Improve AD system, clear memory explosions, add dmnormAD and PDinverse_logdet by perrydv · Pull Request #1574 · nimble-dev/nimble

perrydv · 2025-07-13T21:48:59Z

There is a lot in the PR, and there are also some loose ends as I put this up.

Summary of changes

New function PDinverse_logdet(mat, prec_param) that returns a flattened vector with the upper triangular elements of the inverse of mat (if prec_param is FALSE, so mat is a covariance), with log det(mat) appended as a final element. This results in length n*(n+1)/2 + 1, where mat is n x n. There is also an atomic for AD for PDinverse_logdet. The reason to do this is that for both the inverse and log det, working from the Cholesky is useful, but we don't want to put Cholesky on an AD tape because it is inefficient. And the forward and reverse mode AD needs for log det can use the inverse, so it helps to have it in the same operation.
New distribution dmnormAD that takes the result of PDinverse_logdet as an input. This allows a more efficient AD tape to be recorded because CppAD is good at achieving efficiency for a quadratic form (i.e. not doing Cholesky solves as we would for only the value).
Changes to CppAD to make its "dynamic" (what we call "update") tape more efficient for no-ops like +0 or *1. CppAD had this kind of efficiency for the primary "variable" tape but not for the "dynamic" tape, and we use that heavily, so we were getting burned there.

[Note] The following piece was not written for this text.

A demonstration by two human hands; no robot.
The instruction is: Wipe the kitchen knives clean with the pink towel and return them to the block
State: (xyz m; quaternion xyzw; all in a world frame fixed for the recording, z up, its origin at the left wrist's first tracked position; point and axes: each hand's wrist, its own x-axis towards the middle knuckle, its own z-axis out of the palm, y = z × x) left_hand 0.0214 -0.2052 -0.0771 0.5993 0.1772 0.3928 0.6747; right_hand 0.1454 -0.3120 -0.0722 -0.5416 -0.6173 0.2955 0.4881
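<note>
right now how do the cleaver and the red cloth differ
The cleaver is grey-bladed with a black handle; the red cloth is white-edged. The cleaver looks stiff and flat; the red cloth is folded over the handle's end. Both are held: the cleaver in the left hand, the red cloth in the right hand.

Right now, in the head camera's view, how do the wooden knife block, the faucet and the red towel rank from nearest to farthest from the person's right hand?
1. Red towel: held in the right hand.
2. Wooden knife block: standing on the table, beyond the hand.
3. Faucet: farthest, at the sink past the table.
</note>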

I am also doing a PR to get these changes into CppAD, but that is delayed while I work on it for our package(s) here.
Changes to execution of forward and reverse mode steps in our C++ core "getDerivs" function, which in some cases were wasteful.
Extension of the AD system to allow additional arguments "outInds", "inDir" and "outDir".
- outInds is analogous to wrt but for the the output or "y" dimensions. If one has m output values and wants derivatives only for some of them, outInds can control that, potentially saving work.
- inDir allows a single input direction (weights for linear combination of x directions) to be used in Forward mode for order 1. (Forward mode is not used for order 2.) This reduces work in some cases, although not currently used but built alongside outDir because they go hand in hand.
- outDir allows a single output direction (derivatives will be taken of the inner product of outDir [i.e. weights] and y). For some needs in Laplace, this can save a large amount of computing.
Probably some other things that I'm forgetting.

Performance:

We have had two working cases of memory explosion and long run times with Laplace in the development package nimbleQuad. One is a spatial model and the other a crossed random effects GLMM. Along with changes I will PR on nimbleQuad, use of the changes here makes the memory explosions go away and the run times way faster.

Loose ends

For PDinverse_logdet, the atomic for prec_param=TRUE IS NOT IMPLEMENTED. This is a real gap and needs attention.
I added a single test file test-ADPDinverse_logdet with a test of the function on its own and in a model with dmnormAD. There is room for more thorough testing, e.g. of dmnormAD on its own.
Methods of the PDinverse_logdet atomic are still inlined in the .h file, easier for development, and could be moved over to the .cpp (with inline removed).
I have not modified documentation at all. I would be comfortable leaving outDir, inDir, and outInds undocumented for purposes of the next release in order not to delay further.
Lifting of alternative parmeterizations of dmnormAD does not work. I expect any of us could get to the bottom of this. @paciorek and I started to discuss whether dmnormAD should really have a separate name from dmnorm or instead because another alternative parameterization.

Naming

PDinverse_logdet: PD is for "positive definite". It seems verbose but is accurate...?
dmnormAD: This may or may not work well as a name. The "AD" indicates "recommended for AD", however it is not the case that it only works with AD (which is how it might sound). Also see last "loose end".

…cases

…v_jac sometimes.

paul-vdb · 2025-07-15T16:19:59Z

@perrydv @paciorek For a prior on the random effects that uses this new dmnormAD, will we want to do the manually known gradient and hessian on the prior distribution or leave it for the tape?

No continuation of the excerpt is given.